Journal words say it all

John E. Norvell    •    Nov. 11, 2016

 

It is estimated that more than 16 million Americans served in World War II. My uncle, who died recently at 91, was a veteran of the Battle of the Bulge. He never talked about his time in combat, but it was most often what followed battles like those that showed the courage of these Americans and all they witnessed.

These are words from his journal:

April 1945 — Our 11th Armored Division was moving faster each day as we pushed through Austria. Enemy action was reduced to small pockets of resistance and sniper fire. We were moving through the beauty of the Austrian Alps. The roads were narrow and the countryside was covered by a thick forest which we knew was excellent cover for an attack on our forward units. Our 41st Cavalry which was the point of our advance was notified that there were two German Concentration Camps near them. It turned out that the German Army Guards wished to surrender themselves and the camps to the Americans. They wanted to avoid any contact with the Russians. The regular SS guards escaped into the country side as we got close. The two concentration camps turned out to be KZ Gusen and KZ Mauthausen. The two camps contained about 2500 prisoners held by the Nazis.

My unit bypassed Gusen and arrived at Mauthausen the day after it was turned over to the Third Army. The camp was located on a hill above a long beautiful valley. All around the camp was a high electric fence. Inside we could see a headquarters building which was used to house the SS Guards and row upon row of one story wooden barracks which housed the inmates. Down below we saw a brick building with two high smoke stacks. Outside this building were piles of dead bodies, some still in their black striped uniforms and some without any clothes at all. It was a sight of horror. Inside this building was the cremation furnaces and death room where prisoners were gassed.

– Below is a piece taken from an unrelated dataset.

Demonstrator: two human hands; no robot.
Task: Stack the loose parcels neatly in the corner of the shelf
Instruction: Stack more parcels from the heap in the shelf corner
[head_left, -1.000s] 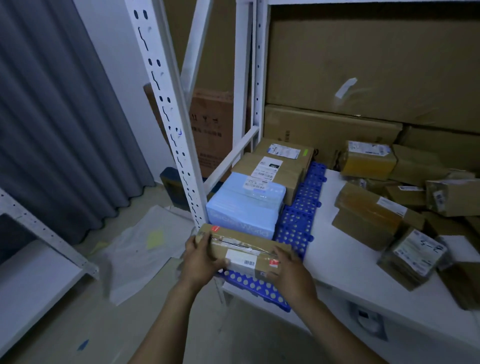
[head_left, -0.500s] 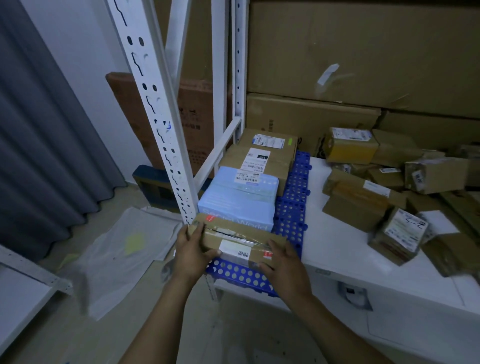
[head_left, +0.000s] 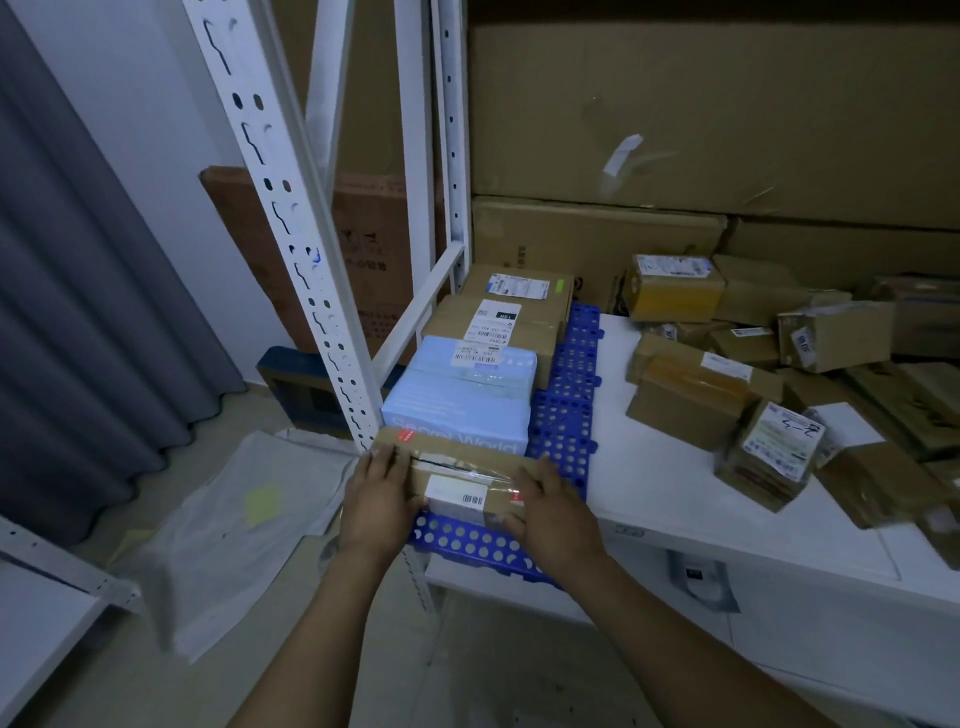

Mauthausen was a death camp where the inmates were waiting to die. Many died from poor treatment and starvation; others were murdered by the guards or sent to the gas chamber. The ovens had been working 24 hours a day but could not keep up. There were piles of bodies piled along the road outside. This mess was cleaned up by rounding up civilians in the countryside and forcing them to dig a mass grave to bury the bodies as it was becoming a health problem. Action had to be immediately taken to restore order in the camps and to provide medical assistance to the starving inmates. Conditions were beyond belief and the people able to walk were walking skeletons in their striped uniforms. Everything possible was done to bring medical relief to these poor people.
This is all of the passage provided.